| What is being asked |
Please transcribe the data below exactly. Leave the pictures out.
--- Given data ---
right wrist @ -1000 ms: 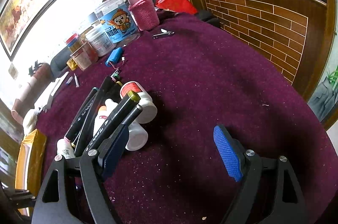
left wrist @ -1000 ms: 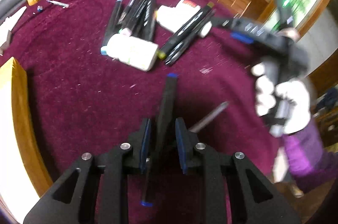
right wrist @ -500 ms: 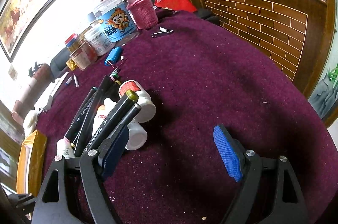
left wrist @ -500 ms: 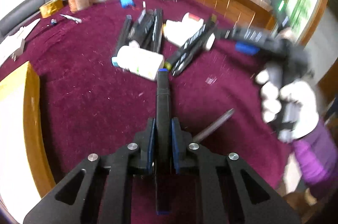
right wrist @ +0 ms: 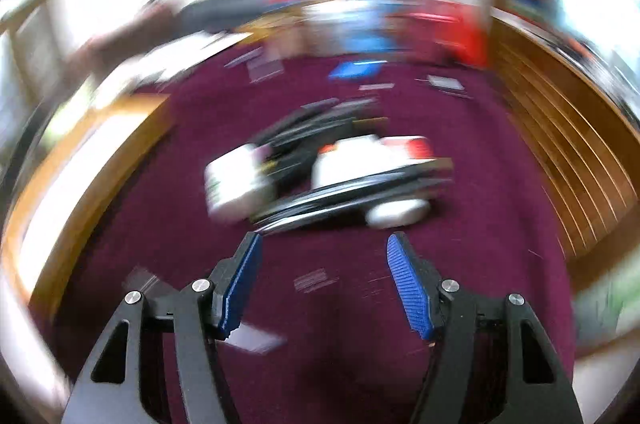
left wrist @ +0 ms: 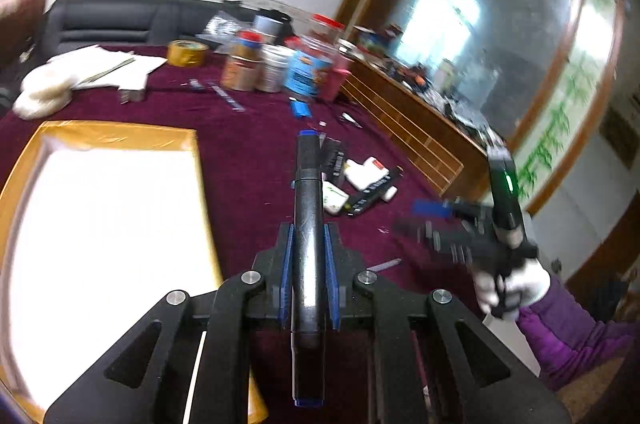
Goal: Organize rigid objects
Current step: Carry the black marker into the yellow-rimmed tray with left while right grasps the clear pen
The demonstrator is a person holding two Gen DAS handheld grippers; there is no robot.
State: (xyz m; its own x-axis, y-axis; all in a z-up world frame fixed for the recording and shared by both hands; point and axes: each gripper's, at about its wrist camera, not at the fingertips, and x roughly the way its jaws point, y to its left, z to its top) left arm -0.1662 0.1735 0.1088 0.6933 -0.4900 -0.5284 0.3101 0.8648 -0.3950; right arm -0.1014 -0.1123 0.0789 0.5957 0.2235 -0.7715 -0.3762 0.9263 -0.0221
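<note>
Table (left wrist: 248, 160): maroon cloth, a white tray (left wrist: 104, 224) at its left.
Pile (right wrist: 320, 172): markers and white bottles, probably five or six, blurred.
Right gripper (right wrist: 324, 280): empty, jaws closing above the pile.
Left gripper (left wrist: 308, 264): clamped on a black marker (left wrist: 307, 224), lifted beside the tray.

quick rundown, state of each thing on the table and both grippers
left gripper: jaws shut on the black marker
black marker: held, lifted clear of the cloth
right gripper: jaws closing, nothing between them
pile of markers and white bottles: lying flat on the maroon cloth
yellow-rimmed tray: flat, nothing visible in it
jars: upright at the far edge
</note>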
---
| Exercise solution |
right wrist @ -1000 ms: 
left wrist @ -1000 ms: 
right wrist @ -500 ms: 
left wrist @ -500 ms: 
right wrist @ +0 ms: 
left wrist @ +0 ms: 
Goal: Organize rigid objects
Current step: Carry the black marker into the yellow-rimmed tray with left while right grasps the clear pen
The demonstrator is a person holding two Gen DAS handheld grippers; there is no robot.
State: (xyz m; its own x-axis, y-axis; all in a z-up world frame fixed for the recording and shared by both hands; point and axes: each gripper's, at about its wrist camera, not at the fingertips, and x roughly the way its jaws point, y to its left, z to its top) left arm -0.1662 0.1735 0.1088 0.6933 -0.4900 -0.5284 0.3101 0.8648 -0.3950; right arm -0.1014 -0.1123 0.0789 0.5957 0.2235 -0.7715 -0.3762 0.9263 -0.0221
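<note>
Table (left wrist: 248, 160): maroon cloth, a white tray (left wrist: 104, 224) at its left.
Pile (right wrist: 320, 172): markers and white bottles, probably five or six, blurred.
Right gripper (right wrist: 324, 280): empty, jaws closing above the pile.
Left gripper (left wrist: 308, 264): clamped on a black marker (left wrist: 307, 224), lifted beside the tray.

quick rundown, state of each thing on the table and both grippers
left gripper: jaws shut on the black marker
black marker: held, lifted clear of the cloth
right gripper: jaws closing, nothing between them
pile of markers and white bottles: lying flat on the maroon cloth
yellow-rimmed tray: flat, nothing visible in it
jars: upright at the far edge
</note>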

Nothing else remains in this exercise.